**Activity:** Of the lines listed below, return exactly those that run from the line containing "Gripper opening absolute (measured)" through the line containing "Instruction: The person", both included.

**Supplied data:**

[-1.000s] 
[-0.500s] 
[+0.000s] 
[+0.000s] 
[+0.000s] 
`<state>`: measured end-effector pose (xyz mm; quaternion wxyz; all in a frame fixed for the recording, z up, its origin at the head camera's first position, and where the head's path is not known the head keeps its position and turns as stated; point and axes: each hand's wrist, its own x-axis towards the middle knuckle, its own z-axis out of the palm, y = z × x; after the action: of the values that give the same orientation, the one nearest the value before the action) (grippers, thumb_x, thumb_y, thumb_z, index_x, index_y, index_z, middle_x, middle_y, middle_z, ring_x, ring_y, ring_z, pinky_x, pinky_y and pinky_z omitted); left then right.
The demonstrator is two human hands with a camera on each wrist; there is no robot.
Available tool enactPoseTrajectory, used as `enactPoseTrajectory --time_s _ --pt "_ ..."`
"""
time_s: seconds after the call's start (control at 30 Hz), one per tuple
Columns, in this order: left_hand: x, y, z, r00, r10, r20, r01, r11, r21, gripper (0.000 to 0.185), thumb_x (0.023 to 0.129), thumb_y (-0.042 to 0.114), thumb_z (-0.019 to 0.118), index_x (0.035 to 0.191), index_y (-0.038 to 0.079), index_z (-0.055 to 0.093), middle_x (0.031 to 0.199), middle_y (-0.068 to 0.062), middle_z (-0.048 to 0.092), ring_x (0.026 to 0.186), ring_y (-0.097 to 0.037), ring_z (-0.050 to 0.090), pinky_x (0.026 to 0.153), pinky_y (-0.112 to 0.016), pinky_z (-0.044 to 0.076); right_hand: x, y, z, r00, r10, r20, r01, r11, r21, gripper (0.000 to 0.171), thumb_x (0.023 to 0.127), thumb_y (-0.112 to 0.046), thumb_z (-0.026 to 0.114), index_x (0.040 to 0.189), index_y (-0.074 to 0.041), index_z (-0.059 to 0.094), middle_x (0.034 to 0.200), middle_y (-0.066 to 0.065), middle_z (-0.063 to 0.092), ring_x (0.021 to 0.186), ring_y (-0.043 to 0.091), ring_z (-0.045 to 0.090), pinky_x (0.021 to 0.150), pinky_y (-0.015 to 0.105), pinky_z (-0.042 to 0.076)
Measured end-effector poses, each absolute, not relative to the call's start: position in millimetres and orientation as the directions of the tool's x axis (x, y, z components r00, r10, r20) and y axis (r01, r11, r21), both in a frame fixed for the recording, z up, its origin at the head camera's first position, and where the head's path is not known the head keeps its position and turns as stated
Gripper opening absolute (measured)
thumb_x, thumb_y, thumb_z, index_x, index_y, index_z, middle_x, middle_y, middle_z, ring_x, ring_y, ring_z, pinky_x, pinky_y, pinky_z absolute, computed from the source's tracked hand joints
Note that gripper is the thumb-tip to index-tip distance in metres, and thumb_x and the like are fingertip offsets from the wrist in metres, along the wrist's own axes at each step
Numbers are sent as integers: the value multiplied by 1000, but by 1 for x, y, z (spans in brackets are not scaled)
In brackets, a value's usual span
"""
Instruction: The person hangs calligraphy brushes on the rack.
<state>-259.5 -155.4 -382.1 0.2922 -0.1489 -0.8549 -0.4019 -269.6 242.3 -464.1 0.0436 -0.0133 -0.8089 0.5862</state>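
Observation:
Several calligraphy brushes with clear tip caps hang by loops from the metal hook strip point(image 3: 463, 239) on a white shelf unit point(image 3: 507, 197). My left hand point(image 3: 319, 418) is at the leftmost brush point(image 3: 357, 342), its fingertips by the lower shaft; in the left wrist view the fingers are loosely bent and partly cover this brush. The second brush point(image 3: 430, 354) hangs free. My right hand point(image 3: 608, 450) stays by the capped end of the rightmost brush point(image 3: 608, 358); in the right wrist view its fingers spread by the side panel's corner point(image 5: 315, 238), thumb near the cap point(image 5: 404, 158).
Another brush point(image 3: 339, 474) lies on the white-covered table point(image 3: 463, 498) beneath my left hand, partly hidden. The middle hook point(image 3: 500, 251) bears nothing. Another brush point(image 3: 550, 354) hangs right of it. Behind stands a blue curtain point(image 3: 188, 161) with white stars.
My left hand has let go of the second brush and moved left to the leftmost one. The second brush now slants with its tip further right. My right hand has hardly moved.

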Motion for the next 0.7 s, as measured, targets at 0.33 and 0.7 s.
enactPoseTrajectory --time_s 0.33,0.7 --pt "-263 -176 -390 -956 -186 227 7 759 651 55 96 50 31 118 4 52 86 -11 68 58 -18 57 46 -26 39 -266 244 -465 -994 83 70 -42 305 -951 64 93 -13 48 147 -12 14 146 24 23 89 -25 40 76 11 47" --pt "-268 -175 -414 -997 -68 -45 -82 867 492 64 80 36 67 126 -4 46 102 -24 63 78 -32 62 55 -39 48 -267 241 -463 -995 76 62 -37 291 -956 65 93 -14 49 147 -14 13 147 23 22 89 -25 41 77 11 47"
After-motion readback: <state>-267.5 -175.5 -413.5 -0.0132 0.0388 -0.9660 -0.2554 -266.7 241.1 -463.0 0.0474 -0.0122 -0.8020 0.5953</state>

**Written answer:**
Gripper opening absolute (measured)
thumb_x, thumb_y, thumb_z, index_x, index_y, index_z, middle_x, middle_y, middle_z, ring_x, ring_y, ring_z, pinky_x, pinky_y, pinky_z absolute, computed from the source's tracked hand joints
Note that gripper is the thumb-tip to index-tip distance in metres, and thumb_x and the like are fingertip offsets from the wrist in metres, along the wrist's own axes at each step
Numbers are sent as integers: the value multiplied by 1000, but by 1 for x, y, z (spans in brackets are not scaled)
In brackets, a value's usual span
"""
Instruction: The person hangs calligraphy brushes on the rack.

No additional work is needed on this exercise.